_Task directions_
A line containing "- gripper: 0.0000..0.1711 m" appears in the material below. Return exactly every line from the first through that one, and only those.

_Records provided_
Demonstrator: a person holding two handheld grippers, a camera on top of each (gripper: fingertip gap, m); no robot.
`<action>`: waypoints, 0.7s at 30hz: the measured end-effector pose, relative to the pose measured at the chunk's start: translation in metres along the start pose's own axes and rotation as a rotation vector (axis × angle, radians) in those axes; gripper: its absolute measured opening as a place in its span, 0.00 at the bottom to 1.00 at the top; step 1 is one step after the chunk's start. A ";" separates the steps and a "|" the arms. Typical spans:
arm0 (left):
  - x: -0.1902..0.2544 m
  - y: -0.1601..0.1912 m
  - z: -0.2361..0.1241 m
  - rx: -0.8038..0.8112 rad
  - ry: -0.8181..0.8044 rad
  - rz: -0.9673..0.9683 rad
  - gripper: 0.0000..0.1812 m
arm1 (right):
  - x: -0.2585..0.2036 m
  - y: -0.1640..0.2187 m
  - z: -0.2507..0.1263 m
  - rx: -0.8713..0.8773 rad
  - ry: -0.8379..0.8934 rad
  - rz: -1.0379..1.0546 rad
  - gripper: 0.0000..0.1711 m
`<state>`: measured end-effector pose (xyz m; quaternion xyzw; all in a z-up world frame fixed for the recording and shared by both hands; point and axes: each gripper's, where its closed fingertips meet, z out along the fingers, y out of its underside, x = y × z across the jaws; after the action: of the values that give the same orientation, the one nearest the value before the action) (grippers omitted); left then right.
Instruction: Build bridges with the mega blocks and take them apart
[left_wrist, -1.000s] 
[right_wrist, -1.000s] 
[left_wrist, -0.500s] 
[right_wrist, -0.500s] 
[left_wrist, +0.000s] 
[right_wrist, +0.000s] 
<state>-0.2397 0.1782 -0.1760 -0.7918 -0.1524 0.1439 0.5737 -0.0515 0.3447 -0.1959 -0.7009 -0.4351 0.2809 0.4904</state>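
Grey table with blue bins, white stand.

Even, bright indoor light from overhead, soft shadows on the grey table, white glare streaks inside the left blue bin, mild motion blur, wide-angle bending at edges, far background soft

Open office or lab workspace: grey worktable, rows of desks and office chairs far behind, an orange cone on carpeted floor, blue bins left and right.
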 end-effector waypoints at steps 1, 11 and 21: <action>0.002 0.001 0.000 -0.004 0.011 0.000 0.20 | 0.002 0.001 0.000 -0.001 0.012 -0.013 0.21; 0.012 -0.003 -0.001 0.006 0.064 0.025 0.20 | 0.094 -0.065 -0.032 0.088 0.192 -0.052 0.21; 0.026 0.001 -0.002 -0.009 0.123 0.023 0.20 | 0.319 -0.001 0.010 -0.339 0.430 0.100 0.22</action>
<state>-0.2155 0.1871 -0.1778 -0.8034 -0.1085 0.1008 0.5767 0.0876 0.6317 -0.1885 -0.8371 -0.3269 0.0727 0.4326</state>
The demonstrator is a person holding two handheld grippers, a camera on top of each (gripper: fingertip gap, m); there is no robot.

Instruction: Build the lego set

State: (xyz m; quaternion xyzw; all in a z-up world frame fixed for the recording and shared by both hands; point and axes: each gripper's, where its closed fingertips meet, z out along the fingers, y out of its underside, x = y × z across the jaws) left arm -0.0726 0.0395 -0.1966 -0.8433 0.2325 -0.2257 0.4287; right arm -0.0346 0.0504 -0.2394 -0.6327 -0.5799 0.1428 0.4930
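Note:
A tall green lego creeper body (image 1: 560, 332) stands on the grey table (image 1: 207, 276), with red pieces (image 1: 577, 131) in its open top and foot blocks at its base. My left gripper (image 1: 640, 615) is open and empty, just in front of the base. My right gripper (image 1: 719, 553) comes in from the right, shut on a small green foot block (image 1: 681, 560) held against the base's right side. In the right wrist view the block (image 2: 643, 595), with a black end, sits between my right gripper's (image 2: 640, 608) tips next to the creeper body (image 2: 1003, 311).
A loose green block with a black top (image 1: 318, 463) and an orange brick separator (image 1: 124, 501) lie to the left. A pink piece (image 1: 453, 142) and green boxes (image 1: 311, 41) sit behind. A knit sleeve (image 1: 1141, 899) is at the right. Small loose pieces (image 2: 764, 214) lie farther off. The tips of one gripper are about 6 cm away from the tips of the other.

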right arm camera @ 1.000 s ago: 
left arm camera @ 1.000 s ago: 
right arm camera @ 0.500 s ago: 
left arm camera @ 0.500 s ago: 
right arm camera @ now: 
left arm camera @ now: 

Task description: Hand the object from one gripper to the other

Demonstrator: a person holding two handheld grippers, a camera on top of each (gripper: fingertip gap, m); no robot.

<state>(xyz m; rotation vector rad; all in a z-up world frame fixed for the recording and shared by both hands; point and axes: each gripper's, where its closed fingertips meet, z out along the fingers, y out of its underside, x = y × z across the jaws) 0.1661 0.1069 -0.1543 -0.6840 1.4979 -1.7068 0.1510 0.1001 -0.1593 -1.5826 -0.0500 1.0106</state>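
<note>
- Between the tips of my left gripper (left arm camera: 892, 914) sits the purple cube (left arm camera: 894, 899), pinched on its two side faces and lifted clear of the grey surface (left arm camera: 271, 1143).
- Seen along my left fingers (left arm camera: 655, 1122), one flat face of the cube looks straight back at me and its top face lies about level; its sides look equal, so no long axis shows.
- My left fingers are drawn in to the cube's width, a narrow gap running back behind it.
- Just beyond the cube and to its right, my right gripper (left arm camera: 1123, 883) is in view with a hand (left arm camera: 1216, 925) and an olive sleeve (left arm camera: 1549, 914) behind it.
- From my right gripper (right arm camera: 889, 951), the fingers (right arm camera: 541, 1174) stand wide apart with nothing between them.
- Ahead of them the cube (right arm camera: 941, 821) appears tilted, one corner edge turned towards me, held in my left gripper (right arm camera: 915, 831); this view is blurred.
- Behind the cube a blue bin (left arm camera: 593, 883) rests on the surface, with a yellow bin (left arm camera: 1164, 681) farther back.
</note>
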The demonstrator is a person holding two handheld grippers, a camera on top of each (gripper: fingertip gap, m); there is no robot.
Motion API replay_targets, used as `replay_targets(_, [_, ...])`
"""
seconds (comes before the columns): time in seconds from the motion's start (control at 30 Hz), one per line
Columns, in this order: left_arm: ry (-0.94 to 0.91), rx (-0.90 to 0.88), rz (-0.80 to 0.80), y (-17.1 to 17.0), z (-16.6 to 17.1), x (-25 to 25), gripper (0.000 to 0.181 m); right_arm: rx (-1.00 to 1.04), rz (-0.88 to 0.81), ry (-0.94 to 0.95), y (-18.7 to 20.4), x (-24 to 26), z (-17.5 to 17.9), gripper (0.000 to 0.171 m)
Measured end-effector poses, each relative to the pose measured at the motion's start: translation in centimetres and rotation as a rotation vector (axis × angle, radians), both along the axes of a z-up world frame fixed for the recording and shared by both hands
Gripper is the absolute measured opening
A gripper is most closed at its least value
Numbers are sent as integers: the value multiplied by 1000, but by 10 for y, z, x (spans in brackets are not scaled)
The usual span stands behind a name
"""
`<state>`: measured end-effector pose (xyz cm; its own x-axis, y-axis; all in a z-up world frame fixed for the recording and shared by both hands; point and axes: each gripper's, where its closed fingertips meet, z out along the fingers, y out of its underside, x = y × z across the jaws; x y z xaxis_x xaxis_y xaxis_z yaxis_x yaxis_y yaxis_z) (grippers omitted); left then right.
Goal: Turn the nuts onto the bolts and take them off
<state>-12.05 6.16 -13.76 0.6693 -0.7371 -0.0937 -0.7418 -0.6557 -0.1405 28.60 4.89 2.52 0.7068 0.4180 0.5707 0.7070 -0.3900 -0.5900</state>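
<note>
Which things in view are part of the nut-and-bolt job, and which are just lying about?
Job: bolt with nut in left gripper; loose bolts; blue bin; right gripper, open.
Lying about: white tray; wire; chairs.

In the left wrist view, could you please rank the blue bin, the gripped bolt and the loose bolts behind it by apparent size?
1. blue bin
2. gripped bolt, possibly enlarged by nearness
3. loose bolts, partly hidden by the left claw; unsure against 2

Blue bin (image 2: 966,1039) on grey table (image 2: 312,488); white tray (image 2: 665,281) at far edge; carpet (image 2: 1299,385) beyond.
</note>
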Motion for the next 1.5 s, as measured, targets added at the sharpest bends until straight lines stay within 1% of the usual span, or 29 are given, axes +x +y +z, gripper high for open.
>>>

_Answer box_
Demonstrator: a person holding two handheld grippers, a camera on top of each (gripper: fingertip gap, m); no robot.
`<action>`: waypoints, 0.7s at 30hz: the measured end-effector pose, relative to the pose measured at the chunk's start: translation in metres along the start pose's own axes and rotation as a rotation vector (axis × angle, radians) in those axes; gripper: its absolute measured opening as a place in its span, 0.00 at the bottom to 1.00 at the top; step 1 is one step after the chunk's start. A ";" separates the steps and a "|" the arms. Typical spans:
arm0 (left):
  - x: -0.1902..0.2544 m
  - y: -0.1601..0.1912 m
  - z: -0.2361..0.1241 m
  - rx: -0.8038..0.8112 rad
  - ry: -0.8181..0.8044 rad
  - rz: -0.9673..0.9683 rad
  - gripper: 0.0000..0.1812 m
arm1 (right):
  - x: -0.2585..0.2036 m
  - y: -0.1640..0.2187 m
  - z: -0.2507..0.1263 m
  - rx: -0.8713..0.8773 rad
  - ry: -0.8379..0.8934 rad
  - rz: -1.0379..1.0546 rad
  - gripper: 0.0000..0.1711 m

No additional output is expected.